用于概率预测的校准指标

论文标题

用于概率预测的校准指标

Metrics of calibration for probabilistic predictions

论文作者

Arrieta-Ibarra, Imanol, Gujral, Paman, Tannen, Jonathan, Tygert, Mark, Xu, Cherie

论文摘要

预测通常是概率；例如，明天可能是降水的预测，但机会只有30％。鉴于这种概率预测以及实际结果，“可靠性图”有助于检测和诊断预测和结果之间的统计学上显着差异 - 所谓的“错误校准”。规范可靠性图直方图预测的观察到的和期望值；用软内核密度估计代替硬直方图套筒是另一种常见实践。但是，哪些垃圾箱或内核的宽度最好？观察到的和期望值之间累积差异的图在很大程度上避免了这个问题，直接表现出错误的校准作为图形的斜线斜率。

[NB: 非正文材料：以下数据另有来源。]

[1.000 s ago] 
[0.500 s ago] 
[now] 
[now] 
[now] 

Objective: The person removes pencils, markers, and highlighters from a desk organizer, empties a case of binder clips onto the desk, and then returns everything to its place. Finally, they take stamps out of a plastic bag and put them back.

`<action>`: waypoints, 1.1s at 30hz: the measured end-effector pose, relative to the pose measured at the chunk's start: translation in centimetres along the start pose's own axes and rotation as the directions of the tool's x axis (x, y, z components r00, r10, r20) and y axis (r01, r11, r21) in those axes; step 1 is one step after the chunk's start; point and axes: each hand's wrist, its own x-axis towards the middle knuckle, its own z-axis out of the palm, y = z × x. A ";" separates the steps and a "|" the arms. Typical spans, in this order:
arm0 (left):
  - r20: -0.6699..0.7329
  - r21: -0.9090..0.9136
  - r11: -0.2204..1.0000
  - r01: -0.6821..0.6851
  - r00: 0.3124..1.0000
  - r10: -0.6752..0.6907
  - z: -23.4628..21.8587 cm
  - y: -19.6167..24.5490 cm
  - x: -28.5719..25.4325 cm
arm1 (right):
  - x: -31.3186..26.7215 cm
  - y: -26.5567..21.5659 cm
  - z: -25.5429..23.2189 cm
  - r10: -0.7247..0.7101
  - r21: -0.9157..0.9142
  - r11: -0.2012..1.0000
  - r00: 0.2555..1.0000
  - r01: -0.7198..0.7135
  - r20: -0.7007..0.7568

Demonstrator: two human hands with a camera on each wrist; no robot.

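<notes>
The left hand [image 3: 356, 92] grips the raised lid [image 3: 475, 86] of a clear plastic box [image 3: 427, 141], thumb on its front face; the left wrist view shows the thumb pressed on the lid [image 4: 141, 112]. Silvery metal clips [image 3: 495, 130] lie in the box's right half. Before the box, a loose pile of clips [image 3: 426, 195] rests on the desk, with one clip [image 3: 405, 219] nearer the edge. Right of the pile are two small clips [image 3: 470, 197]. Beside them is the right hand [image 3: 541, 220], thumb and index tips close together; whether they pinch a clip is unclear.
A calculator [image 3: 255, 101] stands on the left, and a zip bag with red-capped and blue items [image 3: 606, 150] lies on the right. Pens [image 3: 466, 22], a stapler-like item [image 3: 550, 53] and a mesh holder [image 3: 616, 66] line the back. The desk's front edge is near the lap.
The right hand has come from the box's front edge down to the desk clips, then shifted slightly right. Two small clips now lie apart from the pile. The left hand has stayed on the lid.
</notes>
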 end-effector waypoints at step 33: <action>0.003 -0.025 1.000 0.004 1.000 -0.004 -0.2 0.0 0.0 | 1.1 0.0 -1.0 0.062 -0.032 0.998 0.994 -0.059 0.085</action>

即使距离线的恒定偏移无关紧要，斜率也很容易被定量精确感知。无需箱或执行核密度估计。现有的错误校准标准指标每个总结了可靠性图作为单个标量统计量。累积图自然会导致标量指标，以使累积差异偏离零的图形；良好的校准对应于一个水平平坦的图，几乎没有偏离零。累积方法目前是非常规的，但提供了许多有利的统计特性，可以通过数学理论保证，并以严格的证明和说明性的数值示例支持。特别是，不可避免地基于嵌入或内核密度估计的指标必须权衡统计置信度，以使解决变化的能力作为预测概率的函数，反之亦然。扩大垃圾箱或内核的平均噪声，同时放弃一些解决力。缩小垃圾箱或内核会增强分辨力，同时平均消除那么多噪音。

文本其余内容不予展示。